Wednesday morning I wasn’t in a rush and the morning was sweet, so I walked to Greg’s grave and sat there for a half hour or so, listening to songbirds and crickets, and seeing what wildflowers had bloomed during the night.

I got in the new truck and started to town. Grief launched its attack before I got out of the driveway and by the time I got to town I was an emotional mess. Every time I got in the truck on Wednesday, I cried, and have no idea why, for Greg hasn’t even seen the new truck, much less ridden in it. By lunch I had had to do a half dozen things around town that required driving so about the time one bout of crying was easing up, I’d need to do something else and the crying started again.

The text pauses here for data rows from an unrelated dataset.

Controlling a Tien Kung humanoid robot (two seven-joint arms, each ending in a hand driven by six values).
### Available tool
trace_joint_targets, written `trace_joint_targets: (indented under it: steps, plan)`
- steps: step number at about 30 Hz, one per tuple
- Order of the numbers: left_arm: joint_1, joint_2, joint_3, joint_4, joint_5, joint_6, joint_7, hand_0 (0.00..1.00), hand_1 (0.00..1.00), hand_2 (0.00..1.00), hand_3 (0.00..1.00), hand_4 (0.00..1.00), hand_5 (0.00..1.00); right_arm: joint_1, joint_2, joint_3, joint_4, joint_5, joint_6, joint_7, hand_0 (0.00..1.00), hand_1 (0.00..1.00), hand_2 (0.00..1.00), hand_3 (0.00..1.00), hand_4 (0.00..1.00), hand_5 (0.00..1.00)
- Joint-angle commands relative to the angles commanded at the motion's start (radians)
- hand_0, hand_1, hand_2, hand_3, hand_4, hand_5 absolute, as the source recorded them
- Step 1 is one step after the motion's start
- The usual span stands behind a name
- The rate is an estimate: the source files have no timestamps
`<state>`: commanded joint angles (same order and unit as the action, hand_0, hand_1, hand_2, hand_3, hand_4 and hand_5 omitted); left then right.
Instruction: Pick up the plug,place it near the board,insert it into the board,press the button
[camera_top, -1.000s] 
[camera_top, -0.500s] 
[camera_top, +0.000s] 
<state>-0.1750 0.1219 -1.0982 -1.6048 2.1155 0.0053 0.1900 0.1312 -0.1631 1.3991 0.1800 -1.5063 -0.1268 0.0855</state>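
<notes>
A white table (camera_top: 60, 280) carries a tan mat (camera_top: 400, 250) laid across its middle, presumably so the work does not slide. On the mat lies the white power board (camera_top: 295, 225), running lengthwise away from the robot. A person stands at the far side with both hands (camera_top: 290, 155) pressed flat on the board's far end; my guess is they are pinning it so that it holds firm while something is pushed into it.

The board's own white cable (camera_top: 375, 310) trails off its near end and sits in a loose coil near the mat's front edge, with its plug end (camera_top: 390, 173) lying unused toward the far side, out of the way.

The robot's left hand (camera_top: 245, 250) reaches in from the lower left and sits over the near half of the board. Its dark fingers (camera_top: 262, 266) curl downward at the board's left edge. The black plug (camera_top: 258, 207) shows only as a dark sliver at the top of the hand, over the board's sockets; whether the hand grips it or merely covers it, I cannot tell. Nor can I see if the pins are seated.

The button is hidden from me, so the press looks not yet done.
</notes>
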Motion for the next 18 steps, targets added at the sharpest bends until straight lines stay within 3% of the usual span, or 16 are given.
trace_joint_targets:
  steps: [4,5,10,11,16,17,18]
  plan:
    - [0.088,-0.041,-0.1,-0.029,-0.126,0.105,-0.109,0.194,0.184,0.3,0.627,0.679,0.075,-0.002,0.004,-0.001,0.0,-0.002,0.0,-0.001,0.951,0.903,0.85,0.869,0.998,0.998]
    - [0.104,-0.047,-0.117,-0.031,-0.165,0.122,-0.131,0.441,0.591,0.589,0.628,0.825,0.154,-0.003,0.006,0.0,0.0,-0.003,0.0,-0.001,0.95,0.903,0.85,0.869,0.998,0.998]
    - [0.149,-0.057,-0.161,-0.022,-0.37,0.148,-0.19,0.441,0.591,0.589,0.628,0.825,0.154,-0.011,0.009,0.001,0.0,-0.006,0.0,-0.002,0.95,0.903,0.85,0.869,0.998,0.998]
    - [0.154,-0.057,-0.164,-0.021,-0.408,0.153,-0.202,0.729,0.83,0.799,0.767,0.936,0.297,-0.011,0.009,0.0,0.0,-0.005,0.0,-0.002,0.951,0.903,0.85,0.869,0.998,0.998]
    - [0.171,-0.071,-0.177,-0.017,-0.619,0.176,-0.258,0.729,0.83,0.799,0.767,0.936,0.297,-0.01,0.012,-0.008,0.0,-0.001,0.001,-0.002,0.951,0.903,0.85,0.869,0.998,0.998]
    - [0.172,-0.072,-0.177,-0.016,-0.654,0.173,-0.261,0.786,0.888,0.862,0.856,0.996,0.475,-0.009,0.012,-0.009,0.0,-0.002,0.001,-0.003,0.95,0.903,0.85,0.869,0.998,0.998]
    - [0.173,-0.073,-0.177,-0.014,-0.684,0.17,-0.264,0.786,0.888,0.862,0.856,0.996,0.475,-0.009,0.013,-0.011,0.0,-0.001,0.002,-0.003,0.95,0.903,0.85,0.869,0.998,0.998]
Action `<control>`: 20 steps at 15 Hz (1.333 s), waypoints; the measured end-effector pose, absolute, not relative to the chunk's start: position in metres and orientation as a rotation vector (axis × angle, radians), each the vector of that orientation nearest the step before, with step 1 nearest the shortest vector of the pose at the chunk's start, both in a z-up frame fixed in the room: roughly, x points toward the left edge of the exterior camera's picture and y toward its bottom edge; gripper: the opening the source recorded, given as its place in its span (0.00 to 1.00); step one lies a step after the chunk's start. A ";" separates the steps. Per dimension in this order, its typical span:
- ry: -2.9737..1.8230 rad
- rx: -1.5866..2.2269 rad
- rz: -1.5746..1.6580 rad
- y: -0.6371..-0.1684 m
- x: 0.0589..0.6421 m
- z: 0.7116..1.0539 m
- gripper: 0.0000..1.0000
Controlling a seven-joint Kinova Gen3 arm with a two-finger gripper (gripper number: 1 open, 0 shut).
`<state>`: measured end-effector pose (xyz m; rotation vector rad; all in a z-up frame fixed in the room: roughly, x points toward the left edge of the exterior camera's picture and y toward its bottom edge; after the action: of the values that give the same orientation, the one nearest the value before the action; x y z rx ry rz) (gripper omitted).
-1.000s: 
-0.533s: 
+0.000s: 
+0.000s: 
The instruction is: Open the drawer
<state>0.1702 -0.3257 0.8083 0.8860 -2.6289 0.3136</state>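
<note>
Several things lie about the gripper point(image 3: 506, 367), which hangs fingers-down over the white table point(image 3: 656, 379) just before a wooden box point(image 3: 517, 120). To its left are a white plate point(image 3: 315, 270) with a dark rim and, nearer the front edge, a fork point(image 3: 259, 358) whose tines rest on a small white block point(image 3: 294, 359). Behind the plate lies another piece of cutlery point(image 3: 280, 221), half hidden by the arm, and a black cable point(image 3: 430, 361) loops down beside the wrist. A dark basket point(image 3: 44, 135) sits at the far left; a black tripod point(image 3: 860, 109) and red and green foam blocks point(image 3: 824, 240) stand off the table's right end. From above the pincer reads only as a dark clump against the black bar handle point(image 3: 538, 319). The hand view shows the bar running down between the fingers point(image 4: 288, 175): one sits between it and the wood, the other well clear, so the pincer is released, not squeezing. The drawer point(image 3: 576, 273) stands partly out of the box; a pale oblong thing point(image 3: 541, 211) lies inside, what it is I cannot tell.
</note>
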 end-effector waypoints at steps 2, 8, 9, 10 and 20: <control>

A friend chauffeured me around hither and yon Wednesday afternoon, getting the new truck home, Greg’s truck to the mechanic and me back to the body shop to pick up the Explorer. By the time this was finished, I was exhausted and starting to hurt from tension. I was hurting so badly by the time I got home that I went to bed at six p.m. but the pain didn’t stop enough for me to get any restful sleep. Thursday and Thursday night, Friday and Friday night, I hurt all day and all night. I know I’ve said before that grief causes pain clear to the bone, but up until around two p.m. today, even my bones have been hurting. I’m still tense but most of the pain has subsided.

While I don’t know what brought on such an overwhelming bout with grief, I do know that I do not want to go through another three days like the past three. The emotional pain itself undermines my desire to do anything; with the physical pain added, simply breathing seems like too much effort to expend.

Grief apparently wants me as its prisoner of war.